A new tool shows what the climate crisis could feel like in your city

A heat wave in Bengaluru, India earlier this year caused a dire water shortage that forced residents to ration their use.

Monthlong heat waves. Skyrocketing energy demand. Greater risks of mosquito-borne diseases.

These are the climate hazards that people living in nearly 1,000 of the world’s largest cities will continue to face as global average temperatures rise through the end of the century, a new analysis by the World Resources Institute, an environmental-research group, found. And the impacts won’t be felt equally. People living in low-income cities in sub-Saharan Africa, Latin America, and Indonesia face the greatest threats.

The findings come as 2024 is on track to be the hottest year on record, and billions of people are expected to move into urban areas in the coming decades. More than half the world’s population, or 4.4 billion people, lives in cities. By 2050, city dwellers are forecast to make up two-thirds of humanity, with the vast majority of that growth in Africa and Asia. Some 2 billion people currently live in the cities that WRI studied, from Seattle and Rio de Janeiro to Johannesburg and Bengaluru, India.

“Most climate modeling looks at hazards, exposure, and risks at a national scale because that’s where a lot of policymaking and international agreements are focused,” Eric Mackres, the senior manager of data and tools at the WRI Ross Center for Sustainable Cities and a coauthor of the study, said. “But that’s disconnected from where people live. We wanted to put more localized information in the hands of those decision-makers so they’re informed about the risks that they are likely to experience.”

Local climate hazards

To make predictions at a city level, Mackres said WRI built on global climate modeling done by hundreds of other researchers. These models contain daily information — both historical data and projections through 2100 — on air temperature, humidity, and precipitation. WRI used that data to make its own projections about the length and frequency of heat waves, how often people will need to cool their homes and workplaces, and the number of days with optimal temperatures for mosquitoes in cities with at least half a million people. WRI compared how those local hazards are expected to change as global average temperatures rise from 1.5 degrees Celsius to 3 degrees Celsius above preindustrial levels — a threshold scientists say the world is likely to cross by 2100.

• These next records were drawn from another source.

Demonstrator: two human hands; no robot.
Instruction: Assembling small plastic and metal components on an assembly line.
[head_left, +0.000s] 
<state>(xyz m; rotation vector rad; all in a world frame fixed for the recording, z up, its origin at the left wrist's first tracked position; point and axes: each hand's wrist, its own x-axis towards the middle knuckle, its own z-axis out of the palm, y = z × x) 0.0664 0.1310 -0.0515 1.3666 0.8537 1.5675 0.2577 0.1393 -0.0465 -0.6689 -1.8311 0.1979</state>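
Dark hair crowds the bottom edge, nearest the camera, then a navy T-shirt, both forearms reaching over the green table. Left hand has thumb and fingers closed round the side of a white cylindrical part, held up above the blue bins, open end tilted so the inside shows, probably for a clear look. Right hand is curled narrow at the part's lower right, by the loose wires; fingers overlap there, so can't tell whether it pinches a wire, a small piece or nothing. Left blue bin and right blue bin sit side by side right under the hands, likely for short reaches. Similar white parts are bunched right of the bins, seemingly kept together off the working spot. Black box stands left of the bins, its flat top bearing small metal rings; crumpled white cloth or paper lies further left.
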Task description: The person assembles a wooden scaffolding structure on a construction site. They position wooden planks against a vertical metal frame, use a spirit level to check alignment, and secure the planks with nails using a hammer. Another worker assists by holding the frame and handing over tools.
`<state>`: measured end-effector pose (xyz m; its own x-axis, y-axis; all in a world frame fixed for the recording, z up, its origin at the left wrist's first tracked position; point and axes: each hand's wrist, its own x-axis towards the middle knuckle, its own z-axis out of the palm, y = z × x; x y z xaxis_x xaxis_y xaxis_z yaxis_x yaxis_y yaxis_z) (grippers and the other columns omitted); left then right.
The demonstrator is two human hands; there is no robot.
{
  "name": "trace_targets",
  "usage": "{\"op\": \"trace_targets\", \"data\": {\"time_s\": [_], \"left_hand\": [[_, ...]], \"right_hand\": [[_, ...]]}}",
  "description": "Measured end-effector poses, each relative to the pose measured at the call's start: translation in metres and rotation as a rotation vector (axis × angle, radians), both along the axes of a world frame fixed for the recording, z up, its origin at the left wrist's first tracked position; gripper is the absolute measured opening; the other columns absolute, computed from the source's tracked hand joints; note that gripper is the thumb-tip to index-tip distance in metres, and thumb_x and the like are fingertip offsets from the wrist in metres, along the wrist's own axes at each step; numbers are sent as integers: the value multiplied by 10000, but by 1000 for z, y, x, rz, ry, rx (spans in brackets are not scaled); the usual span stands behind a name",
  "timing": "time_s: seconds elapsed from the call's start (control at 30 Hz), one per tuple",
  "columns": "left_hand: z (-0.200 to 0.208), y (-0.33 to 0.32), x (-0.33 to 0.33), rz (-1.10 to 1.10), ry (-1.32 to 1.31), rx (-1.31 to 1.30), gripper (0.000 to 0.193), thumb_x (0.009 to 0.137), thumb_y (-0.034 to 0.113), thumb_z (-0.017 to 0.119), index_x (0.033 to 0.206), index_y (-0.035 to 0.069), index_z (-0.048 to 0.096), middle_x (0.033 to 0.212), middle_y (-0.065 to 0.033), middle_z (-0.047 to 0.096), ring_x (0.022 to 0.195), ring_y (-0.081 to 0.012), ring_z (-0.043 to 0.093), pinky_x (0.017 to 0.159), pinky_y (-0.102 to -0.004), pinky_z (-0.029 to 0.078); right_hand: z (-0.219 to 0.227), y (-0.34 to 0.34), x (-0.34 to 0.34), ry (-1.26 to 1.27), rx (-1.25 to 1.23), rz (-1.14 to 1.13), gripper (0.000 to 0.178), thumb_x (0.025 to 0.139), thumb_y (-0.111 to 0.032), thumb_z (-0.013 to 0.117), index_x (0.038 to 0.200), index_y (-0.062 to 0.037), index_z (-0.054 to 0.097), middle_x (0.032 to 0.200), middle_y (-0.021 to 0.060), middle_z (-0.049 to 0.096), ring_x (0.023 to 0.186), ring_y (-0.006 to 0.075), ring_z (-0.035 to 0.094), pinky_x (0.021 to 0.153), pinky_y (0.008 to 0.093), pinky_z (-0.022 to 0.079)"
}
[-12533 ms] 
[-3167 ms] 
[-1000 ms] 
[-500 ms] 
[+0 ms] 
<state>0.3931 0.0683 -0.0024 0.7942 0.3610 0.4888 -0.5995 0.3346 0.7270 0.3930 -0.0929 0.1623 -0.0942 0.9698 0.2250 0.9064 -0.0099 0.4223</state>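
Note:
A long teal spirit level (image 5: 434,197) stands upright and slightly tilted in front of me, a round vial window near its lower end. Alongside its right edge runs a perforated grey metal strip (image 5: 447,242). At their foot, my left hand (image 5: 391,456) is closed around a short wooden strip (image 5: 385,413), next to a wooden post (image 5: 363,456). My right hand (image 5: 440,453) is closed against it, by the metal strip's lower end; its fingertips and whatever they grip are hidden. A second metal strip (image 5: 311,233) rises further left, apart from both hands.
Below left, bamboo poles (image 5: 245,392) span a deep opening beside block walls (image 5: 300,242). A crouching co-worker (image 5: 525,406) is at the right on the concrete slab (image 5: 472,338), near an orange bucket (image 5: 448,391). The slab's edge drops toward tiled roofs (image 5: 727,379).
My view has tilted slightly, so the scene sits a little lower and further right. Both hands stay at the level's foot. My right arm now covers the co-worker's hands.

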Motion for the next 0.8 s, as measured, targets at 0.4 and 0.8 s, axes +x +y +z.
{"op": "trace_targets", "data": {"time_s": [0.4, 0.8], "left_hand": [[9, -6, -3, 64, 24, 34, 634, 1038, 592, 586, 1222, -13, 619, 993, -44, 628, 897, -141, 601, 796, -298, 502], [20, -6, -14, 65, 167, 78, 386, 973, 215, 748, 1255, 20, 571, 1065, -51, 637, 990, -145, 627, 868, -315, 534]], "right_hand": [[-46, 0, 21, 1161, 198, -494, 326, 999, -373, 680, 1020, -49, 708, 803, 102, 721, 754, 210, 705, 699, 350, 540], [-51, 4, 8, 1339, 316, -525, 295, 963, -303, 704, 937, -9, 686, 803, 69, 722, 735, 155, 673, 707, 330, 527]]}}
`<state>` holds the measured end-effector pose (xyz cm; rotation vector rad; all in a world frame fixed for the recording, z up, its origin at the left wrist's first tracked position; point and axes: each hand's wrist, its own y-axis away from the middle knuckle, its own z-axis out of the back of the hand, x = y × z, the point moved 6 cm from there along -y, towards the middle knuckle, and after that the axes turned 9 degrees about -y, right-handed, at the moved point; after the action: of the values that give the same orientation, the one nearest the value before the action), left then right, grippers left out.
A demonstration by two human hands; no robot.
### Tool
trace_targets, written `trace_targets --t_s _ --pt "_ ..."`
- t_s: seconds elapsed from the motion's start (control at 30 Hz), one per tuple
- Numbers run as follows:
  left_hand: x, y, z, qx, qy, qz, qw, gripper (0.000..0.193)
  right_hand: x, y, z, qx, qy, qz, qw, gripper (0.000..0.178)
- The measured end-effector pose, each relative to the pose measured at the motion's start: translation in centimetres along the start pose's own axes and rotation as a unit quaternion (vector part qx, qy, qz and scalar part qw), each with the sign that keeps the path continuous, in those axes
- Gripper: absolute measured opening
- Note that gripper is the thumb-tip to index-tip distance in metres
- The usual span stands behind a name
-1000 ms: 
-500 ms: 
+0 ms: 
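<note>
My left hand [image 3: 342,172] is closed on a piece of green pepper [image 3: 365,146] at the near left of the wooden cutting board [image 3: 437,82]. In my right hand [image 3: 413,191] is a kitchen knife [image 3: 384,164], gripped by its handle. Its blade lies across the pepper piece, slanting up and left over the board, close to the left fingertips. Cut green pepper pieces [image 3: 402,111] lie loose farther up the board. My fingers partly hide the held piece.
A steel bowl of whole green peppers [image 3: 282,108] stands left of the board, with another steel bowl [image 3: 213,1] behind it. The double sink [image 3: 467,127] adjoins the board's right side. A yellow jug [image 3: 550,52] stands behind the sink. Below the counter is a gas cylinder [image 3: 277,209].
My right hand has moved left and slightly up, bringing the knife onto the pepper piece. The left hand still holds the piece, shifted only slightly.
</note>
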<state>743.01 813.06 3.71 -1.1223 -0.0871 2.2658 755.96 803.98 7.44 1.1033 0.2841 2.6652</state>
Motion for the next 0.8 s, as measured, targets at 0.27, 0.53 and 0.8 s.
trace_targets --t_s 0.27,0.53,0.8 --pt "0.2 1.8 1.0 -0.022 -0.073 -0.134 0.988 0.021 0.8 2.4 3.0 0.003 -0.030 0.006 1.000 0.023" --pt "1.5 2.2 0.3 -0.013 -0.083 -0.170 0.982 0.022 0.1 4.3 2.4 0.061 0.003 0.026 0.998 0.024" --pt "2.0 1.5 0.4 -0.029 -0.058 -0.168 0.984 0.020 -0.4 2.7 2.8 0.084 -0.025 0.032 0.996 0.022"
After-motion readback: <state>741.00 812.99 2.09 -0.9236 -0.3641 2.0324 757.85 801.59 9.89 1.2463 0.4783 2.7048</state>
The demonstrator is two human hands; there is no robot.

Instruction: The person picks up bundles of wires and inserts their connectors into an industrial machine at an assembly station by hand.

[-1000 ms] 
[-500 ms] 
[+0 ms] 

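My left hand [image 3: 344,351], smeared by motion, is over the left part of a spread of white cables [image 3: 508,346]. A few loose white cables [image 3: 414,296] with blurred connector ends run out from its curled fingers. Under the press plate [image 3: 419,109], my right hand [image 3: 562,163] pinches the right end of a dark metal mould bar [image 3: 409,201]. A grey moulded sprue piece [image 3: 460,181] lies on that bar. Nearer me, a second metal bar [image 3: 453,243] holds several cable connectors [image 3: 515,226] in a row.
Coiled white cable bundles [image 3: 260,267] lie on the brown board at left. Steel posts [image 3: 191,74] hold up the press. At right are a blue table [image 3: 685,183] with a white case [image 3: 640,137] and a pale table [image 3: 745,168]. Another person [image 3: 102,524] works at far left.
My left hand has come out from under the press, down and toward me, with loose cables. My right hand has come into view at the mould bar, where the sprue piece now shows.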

The world has warmed by about 1.2 degrees so far compared with mid-1800s levels, and the consequences are playing out around the world.

In Bengaluru, India’s fifth-most-populous city, extreme heat has caused severe water shortages and surging energy demand. Under 1.5 degrees of warming, heat waves could last about 13 days on average and stretch to nearly 38 days as global temperatures rise, WRI found. Bengaluru last year launched its first climate-action plan, which includes planting trees and expanding green spaces to help cool down urban centers.

An enormous outbreak of dengue fever is underway in Brazil. In Rio de Janeiro, peak days for transmission of mosquito-borne illnesses could increase from 69 to 118 a year, WRI found. The city is investing in vaccines, and community health workers are hunting down places that help mosquitoes breed, including standing water, to reduce risks.

Meanwhile, places that haven’t had to consider cooling strategies are now being forced to, including the US Pacific Northwest. Seattle was once the least-air-conditioned city. Now it ranks second behind San Francisco after a series of deadly heat waves prompted residents to install AC. The trend is playing out in cities that are already hot, too, like Tehran, Iran, and Marrakech, Morocco, and spiking energy demand along the way. If that demand is met with fossil fuels like oil, gas, and coal, it could exacerbate the climate crisis, WRI said.

WRI noted that there are limitations to its research, in part because there are a lot of unknowns about the future. National governments and cities can slow the climate crisis and protect people from its impacts, including by shifting away from fossil fuels and investing in infrastructure that’s more resilient to heat and storms.

“Our findings are not a foregone conclusion,” Mackres said. “These are choices we have between 1.5 and 3 degrees of warming, and none are out of the realm of possibility. It’s really important that national decision-makers understand the impacts on cities and the actions that cities can take to both reduce climate change and to adapt to what’s coming.”